Solorina bispora is a small foliose (leaf-like) lichen that forms patches 5–10 mm wide. The thallus (main body) consists of rounded or irregular small surrounded by darker tissue. The upper surface appears pale greyish-green, sometimes with brownish tints, and often has a whitish, powdery coating. When wet, the surface becomes bright green. The lower surface is white with indistinct veining and scattered pale root-like structures called rhizines.

The species produces abundant reproductive structures (apothecia), which are brown to blackish disc-shaped organs partially embedded in the thallus.
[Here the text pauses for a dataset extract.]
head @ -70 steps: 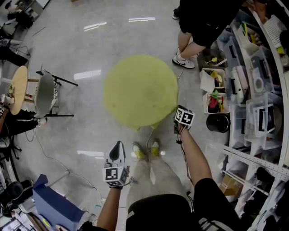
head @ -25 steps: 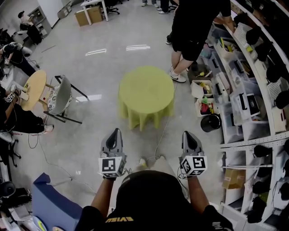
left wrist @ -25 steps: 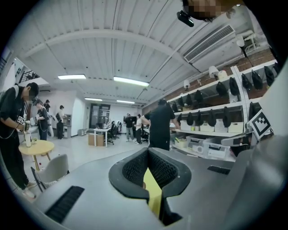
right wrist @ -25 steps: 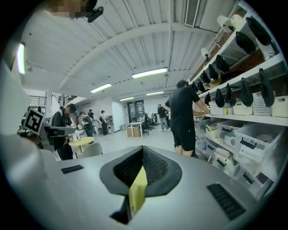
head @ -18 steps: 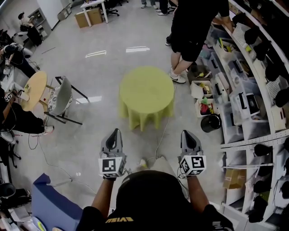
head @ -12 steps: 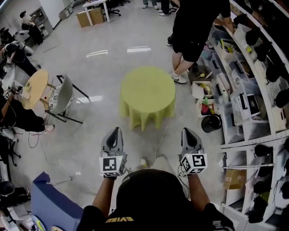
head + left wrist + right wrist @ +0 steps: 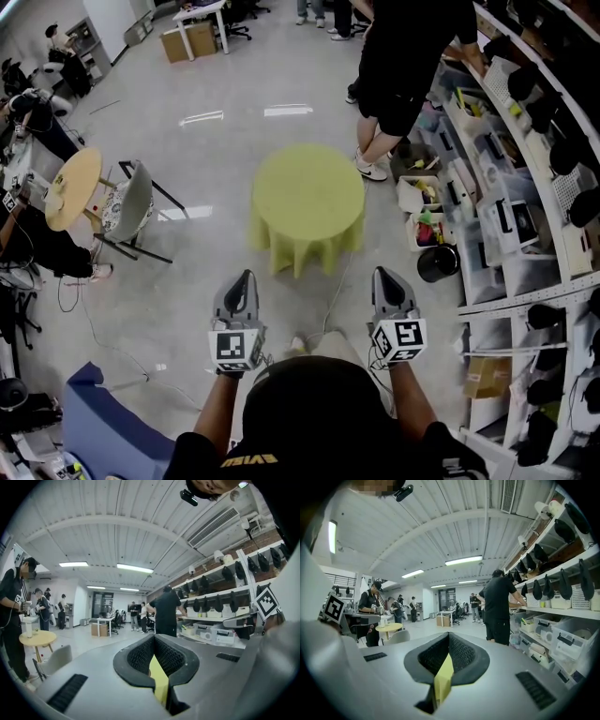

These measure 2–5 mm across and lack a rim of tissue around their edge. Inside the apothecia, each spore sac (ascus) contains two dark brown spores. The spores are divided into two cells by a central wall (septum) and measure 60–105 by 25–60 micrometres, with a distinctive net-like (reticulation) pattern on their surface.

Like other lichens, S. lbispora is a symbiotic organism containing photosynthetic partners: its primary photobiont is a green alga (Coccomyxa), while it also contains colonies of cyanobacteria (Nostoc) in specialised structures called cephalodia. These cephalodia are usually internal and visible as dark spots on the lower surface, though they occasionally develop externally. The species does not produce any unique lichen products and shows no colour changes when tested with common chemical spot tests used in lichen identification.

==Habitat and distribution==

Solorina bispora grows predominantly in calcareous environments, particularly in rock crevices and on humus-rich soils. The species has been documented across several European countries, including France, Iceland, Norway, Spain, Sweden, Austria, and Switzerland. It occurs across a wide elevational range, typically from 750 to 2,700 metres above sea level. In North America, S. bispora has been recorded from Alaska, the Arctic, the Pacific Northwest, and the Rocky Mountains. It is uncommon in Ontario. Its circumpolar distribution includes South Greenland and Svalbard.

The lichen can be found in various montane and subalpine habitats. In Spain, it has been recorded growing in rock crevices within Pinus nigra and Fagus sylvatica forests. In Sweden, it has been documented in mountain meadows and rock crevices. Specimens have also been collected from calcareous grasslands and on soil among mosses. In Nepal, Solorina bispora has been reported from 3,600 to 4,200 m elevation in a compilation of published records.

At lower elevations, it tends to occur in sheltered, north-facing rock crevices within forested areas, while at higher elevations it can be found in more exposed alpine environments.